David Daniels has undertaken this part, and though he sings the climactic “Ye sons of Trachin, mourn your valiant chief” with fervor enough to justify his casting, still, one misses the range he has brought to other roles or to this one in concert performances. Too, the cuts leave him with no character to play other than, evidently, Dejanira’s sassy gay friend.

Dejanira is sung by Alice Coote, whose dramatic range and vocal ability fully justify the choice. Dejanira must turn from grief to joy to nervous jealousy to bitter reproach to conniving to maddened remorse in quick succession, and Coote’s ardor, controlled passion and self-questioning horror were all on display. She colors words deftly and ornaments with discretion and point with an instrument of striking beauty.

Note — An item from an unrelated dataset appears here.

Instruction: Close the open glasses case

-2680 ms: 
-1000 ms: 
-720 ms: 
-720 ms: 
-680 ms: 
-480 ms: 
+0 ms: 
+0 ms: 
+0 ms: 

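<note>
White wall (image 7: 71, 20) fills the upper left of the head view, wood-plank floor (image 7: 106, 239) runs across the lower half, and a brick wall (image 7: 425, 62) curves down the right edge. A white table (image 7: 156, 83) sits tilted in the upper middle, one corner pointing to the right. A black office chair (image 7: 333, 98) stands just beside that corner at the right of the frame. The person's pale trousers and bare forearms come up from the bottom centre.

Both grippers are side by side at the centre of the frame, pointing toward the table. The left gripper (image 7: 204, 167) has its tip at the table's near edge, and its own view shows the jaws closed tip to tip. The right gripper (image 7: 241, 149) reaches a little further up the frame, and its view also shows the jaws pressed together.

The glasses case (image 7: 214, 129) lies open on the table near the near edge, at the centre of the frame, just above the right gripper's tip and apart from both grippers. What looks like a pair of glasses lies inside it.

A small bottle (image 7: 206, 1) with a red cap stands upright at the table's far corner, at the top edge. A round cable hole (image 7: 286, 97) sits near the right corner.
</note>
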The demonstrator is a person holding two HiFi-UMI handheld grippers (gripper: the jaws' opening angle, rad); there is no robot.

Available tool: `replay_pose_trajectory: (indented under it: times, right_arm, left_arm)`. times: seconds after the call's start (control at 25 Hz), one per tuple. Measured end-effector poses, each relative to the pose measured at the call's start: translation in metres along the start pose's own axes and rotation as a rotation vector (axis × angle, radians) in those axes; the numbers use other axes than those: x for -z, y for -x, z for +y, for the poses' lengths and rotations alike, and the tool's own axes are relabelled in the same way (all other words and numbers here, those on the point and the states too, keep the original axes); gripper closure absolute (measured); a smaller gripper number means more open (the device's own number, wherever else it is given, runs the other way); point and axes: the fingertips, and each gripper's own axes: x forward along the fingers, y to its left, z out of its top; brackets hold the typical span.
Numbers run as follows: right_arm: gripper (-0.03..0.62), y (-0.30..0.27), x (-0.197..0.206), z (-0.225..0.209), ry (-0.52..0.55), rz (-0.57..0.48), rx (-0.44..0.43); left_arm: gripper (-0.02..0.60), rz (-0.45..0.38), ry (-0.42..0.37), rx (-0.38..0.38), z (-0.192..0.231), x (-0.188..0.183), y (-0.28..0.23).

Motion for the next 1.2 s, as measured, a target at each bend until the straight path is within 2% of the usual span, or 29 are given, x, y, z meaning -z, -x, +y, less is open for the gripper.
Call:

Handel bestowed five arias and two duets on Iole, the more or less innocent cause of the disaster, a silent role in Sophocles. Sellars retained all of her role but one duet, both to highlight the plight of prisoners of war and, I suspect, to display Lucy Crowe’s gleaming soprano. She may be the only singer who gets all her da capos, and if this shifts the weight of the drama a bit, it is difficult not to delight in so cool, bright, animated a sound, ringing but intimate, in the vast spaces of Chicago’s enormous, gaudy opera house.

Richard Croft, a tenor with much excellent work in the Handelian field under his belt, sings Hyllus, the adolescent son of Hercules and Dejanira, a near-Orestes in Sophocles, a bit of a stick in Handel. Croft’s voice seems to be deepening in the lower registers (could this be due to his Loge at the Met?), and there were notes that verged on the baritonal in color. Too, once or twice, he either got lost following the conductor, or the conductor lost him – which I set down to opening night confusion.

Eric Owens made an impressive stage figure as a fatigue-clad Hercules and his agonies  during his death scene were heroic, but his voice lacked the brilliance of a Handelian bass of the first water and he mangled the necessary passagework. Alone of the cast, he is not a baroque specialist and, alas, he sounded very much out of his fach.

A reduced opera orchestra played in sprightly fashion, but Harry Bicket seemed to need more rehearsal time – Croft was not the only singer who occasionally sang a phrase to the wrong accompaniment. The chorus of friends and neighbors performed the sort of hand jive Sellars devised for his Glyndebourne Theodora (which included Daniels and Croft among its singers). The gestures seemed more of a piece with that work’s devotional intent; here, reduced to odd moments of the score when nothing else was being mimed, they seemed like intrusive filler, a failure of the Sellars imagination.

This was a satisfying performance of a worthy work by worthy musicians, and my reservations were not serious enough to keep me from contemplating going again and hoping for equal performances from most, a better one from Mr. Owens. If you go to a Sellars staging, there will always be some perversity or distraction, but the musical values may be enough to allow you to overlook them. I felt frustrated that (whose idea was this?) the singers were not permitted solo bows at the end of the evening, but only received plaudits in sync with the rest. The two ladies, in particular, deserved solo appreciation.